▶ _TASK DESCRIPTION_
Show every line of the material that follows in which the word "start" occurs.

▶ _SOURCE DATA_
══════

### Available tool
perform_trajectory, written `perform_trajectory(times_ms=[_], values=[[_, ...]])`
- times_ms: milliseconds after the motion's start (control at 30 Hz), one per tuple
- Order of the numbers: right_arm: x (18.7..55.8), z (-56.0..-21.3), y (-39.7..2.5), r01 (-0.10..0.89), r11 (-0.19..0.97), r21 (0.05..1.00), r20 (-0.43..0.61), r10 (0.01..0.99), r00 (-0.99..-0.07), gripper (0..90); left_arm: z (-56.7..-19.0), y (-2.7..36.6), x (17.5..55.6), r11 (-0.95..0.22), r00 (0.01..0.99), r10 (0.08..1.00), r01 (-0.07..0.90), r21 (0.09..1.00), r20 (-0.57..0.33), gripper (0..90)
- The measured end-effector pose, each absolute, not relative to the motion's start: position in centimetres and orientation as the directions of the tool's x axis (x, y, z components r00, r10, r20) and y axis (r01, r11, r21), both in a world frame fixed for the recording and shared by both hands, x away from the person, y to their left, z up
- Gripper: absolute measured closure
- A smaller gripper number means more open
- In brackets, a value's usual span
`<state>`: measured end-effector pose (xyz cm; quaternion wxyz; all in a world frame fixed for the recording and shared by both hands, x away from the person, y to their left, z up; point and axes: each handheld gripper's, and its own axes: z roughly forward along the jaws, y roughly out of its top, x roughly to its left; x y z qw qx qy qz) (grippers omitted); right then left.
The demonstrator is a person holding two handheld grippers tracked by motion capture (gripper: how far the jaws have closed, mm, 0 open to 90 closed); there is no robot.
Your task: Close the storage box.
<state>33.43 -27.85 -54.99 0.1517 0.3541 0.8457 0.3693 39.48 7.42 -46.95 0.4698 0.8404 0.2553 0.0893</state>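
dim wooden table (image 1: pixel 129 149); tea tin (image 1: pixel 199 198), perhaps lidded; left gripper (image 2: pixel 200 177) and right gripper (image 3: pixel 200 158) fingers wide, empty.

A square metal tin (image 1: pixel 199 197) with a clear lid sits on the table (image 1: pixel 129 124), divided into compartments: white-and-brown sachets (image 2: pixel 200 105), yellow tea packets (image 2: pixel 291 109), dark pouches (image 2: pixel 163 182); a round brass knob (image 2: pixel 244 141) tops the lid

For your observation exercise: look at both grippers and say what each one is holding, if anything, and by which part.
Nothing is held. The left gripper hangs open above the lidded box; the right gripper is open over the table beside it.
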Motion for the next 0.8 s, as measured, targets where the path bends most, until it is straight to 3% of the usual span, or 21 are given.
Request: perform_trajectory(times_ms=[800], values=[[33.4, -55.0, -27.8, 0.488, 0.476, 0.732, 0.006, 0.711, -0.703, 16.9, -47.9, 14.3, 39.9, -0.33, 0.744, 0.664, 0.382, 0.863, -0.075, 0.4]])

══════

▶ _RESPONSE_
- times_ms: milliseconds after the motion's start (control at 30 Hz), one per tuple
- The measured end-effector pose, each absolute, not relative to the motion's start: position in centimetres and orientation as the directions of the tool's x axis (x, y, z components r00, r10, r20) and y axis (r01, r11, r21), both in a world frame fixed for the recording and shared by both hands, x away from the person, y to their left, z up

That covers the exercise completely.